Postby LSATWiz.com » Tue May 21, 2019 10:09 am

You can buy old homework books from the major test prep courses that divide them up by game type. This is actually the ideal way to study when you aren't drilling full sections and tests to either track your progress or get the timing down.

Years ago, the major courses all had print books for everything with no online material. For many test-prep companies, particularly those with weaker instructors and generic methodologies these materials were the most useful part of their courses. In the past ~5 years, the major courses have all moved online because (1) there was a demand for more online resources, (2) they wanted to prevent people from being able to buy these materials used for around $100 in lieu of a $1,500 course and (3) offering the materials online allows them to charge clients multiple times, which is actually built into their business model.

From speaking with others in the LSAT prep industry, this was actually the main reason why the major test prep companies stopped printing these materials.

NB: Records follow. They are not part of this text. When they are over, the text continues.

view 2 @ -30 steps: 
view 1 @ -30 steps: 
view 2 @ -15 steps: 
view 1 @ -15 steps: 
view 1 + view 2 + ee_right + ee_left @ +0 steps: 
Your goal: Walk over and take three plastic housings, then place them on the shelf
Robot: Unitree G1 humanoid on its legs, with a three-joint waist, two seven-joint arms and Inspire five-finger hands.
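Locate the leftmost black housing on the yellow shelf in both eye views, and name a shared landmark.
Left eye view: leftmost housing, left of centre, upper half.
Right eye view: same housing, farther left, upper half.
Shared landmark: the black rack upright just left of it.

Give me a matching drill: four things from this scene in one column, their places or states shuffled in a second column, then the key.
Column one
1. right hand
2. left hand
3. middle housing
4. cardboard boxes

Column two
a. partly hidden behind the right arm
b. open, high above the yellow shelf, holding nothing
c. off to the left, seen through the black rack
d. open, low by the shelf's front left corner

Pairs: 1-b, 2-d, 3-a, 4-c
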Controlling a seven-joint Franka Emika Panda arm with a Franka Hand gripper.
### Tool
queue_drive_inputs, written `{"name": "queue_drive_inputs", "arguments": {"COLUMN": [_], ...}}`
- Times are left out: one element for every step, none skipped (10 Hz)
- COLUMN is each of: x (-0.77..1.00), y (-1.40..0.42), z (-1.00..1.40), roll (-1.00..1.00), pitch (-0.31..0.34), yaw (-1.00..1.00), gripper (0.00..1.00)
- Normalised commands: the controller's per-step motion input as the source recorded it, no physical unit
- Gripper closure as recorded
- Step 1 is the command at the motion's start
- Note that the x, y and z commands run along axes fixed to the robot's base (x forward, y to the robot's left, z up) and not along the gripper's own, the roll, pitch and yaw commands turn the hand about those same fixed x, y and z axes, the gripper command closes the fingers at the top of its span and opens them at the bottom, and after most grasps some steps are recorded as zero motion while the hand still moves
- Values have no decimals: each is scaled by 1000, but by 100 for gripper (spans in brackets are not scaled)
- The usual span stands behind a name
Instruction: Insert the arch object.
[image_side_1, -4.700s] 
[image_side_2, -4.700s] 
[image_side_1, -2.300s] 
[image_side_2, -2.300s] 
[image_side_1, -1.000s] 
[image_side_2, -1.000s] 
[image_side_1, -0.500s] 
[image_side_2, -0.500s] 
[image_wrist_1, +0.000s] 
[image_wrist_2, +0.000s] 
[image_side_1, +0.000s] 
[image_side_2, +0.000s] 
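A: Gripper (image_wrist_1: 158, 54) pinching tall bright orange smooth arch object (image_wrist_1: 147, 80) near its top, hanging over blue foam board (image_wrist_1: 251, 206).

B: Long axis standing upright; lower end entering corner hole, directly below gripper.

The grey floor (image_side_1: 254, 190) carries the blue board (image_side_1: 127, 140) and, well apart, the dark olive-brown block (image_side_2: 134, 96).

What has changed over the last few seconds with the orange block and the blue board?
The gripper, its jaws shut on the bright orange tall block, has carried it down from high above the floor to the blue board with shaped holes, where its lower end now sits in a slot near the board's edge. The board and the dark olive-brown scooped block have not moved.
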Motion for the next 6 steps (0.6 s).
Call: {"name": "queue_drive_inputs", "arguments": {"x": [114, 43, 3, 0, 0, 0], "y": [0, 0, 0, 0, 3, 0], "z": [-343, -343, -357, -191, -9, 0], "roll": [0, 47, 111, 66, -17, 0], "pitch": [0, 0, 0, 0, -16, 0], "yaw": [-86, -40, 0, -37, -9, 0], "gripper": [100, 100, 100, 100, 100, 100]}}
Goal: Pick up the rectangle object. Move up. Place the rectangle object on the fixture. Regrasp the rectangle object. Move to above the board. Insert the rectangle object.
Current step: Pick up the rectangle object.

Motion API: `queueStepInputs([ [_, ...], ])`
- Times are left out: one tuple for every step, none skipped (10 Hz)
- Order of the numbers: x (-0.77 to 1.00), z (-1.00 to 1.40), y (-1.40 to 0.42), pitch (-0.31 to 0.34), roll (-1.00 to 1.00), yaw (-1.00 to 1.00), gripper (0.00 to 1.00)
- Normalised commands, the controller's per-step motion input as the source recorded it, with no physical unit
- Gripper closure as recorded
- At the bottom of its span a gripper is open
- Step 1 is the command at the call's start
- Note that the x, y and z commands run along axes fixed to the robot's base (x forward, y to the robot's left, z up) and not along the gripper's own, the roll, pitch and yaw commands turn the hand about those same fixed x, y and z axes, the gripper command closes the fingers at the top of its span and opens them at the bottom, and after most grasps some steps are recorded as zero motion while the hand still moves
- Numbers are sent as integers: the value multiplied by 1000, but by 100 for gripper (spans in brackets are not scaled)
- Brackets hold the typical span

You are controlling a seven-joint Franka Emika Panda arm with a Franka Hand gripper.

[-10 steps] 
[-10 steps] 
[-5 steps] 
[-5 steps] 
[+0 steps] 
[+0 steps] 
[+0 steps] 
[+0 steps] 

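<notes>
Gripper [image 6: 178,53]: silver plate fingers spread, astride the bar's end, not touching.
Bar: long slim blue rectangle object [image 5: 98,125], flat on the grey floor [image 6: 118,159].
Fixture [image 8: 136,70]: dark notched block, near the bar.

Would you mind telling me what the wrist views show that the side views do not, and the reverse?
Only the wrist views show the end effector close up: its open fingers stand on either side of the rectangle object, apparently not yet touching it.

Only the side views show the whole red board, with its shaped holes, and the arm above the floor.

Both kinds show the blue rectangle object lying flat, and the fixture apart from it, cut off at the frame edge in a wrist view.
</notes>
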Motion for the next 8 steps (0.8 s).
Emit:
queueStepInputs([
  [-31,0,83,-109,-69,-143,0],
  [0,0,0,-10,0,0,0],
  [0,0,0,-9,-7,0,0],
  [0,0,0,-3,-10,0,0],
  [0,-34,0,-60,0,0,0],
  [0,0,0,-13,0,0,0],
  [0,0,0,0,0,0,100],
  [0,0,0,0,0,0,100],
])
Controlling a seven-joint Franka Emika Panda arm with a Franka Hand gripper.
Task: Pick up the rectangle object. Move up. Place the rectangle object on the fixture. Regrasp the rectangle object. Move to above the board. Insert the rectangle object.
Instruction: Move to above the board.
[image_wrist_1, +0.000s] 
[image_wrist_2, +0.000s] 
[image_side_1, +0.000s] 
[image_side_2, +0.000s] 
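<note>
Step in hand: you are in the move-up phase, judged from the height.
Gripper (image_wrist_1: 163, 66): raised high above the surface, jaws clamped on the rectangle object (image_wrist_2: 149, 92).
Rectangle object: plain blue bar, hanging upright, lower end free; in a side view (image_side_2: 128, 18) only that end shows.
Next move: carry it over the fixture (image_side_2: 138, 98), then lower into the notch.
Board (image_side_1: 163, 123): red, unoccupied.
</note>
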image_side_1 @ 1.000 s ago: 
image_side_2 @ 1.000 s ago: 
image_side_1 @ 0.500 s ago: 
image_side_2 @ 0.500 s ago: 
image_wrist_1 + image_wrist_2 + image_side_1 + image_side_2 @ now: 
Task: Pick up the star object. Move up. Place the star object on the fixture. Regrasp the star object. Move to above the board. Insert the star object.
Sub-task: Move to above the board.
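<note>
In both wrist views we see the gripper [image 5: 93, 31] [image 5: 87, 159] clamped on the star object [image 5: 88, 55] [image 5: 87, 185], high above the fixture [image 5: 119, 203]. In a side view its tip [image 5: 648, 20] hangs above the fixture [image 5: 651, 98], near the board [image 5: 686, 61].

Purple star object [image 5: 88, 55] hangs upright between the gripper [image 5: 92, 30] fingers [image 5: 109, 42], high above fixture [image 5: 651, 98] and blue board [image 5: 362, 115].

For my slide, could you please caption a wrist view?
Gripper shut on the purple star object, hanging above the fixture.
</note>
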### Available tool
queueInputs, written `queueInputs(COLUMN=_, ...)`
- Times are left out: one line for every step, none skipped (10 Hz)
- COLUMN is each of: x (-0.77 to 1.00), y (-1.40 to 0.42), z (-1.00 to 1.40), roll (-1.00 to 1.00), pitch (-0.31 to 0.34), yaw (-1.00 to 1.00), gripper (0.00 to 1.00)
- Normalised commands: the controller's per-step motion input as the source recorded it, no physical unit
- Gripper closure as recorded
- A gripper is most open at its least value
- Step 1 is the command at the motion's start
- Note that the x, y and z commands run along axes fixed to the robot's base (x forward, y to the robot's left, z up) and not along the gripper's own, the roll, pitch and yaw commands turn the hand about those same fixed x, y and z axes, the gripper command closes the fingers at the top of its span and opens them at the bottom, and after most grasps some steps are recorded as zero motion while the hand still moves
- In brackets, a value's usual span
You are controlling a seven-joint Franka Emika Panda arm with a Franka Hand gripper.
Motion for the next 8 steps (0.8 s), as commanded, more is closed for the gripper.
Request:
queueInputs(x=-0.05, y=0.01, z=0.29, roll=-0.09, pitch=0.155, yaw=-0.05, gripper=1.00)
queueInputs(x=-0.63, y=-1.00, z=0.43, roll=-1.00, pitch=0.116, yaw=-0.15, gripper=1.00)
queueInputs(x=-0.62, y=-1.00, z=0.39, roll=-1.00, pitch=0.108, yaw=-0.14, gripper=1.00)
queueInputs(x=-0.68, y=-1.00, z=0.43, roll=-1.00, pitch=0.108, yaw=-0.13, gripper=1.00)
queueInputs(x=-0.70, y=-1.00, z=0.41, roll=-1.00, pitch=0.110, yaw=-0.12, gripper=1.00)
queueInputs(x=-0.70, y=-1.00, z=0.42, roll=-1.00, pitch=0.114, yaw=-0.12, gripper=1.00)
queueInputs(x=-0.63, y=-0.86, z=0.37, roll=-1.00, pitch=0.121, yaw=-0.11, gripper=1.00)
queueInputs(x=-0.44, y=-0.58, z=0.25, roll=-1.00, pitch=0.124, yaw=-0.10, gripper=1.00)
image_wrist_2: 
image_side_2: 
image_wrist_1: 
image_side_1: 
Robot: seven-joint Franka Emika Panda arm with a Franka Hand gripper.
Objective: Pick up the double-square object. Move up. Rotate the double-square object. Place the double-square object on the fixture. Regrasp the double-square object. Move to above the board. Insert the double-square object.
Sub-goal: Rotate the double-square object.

Obviously, a 3-month course isn't going to be sufficient to maximize one's score. It used to be the students pushing for a 170+ would take a course, then spend an add'l 3 months self-studying with the course materials, including books that break up logic games by game type. By keeping the materials online, test prep companies can charge students another $500-1,000 to self-study after the course without having to disclose upfront that the $2,000 course is really going to be closer to $3,000 for those serious about improving their LSAT score.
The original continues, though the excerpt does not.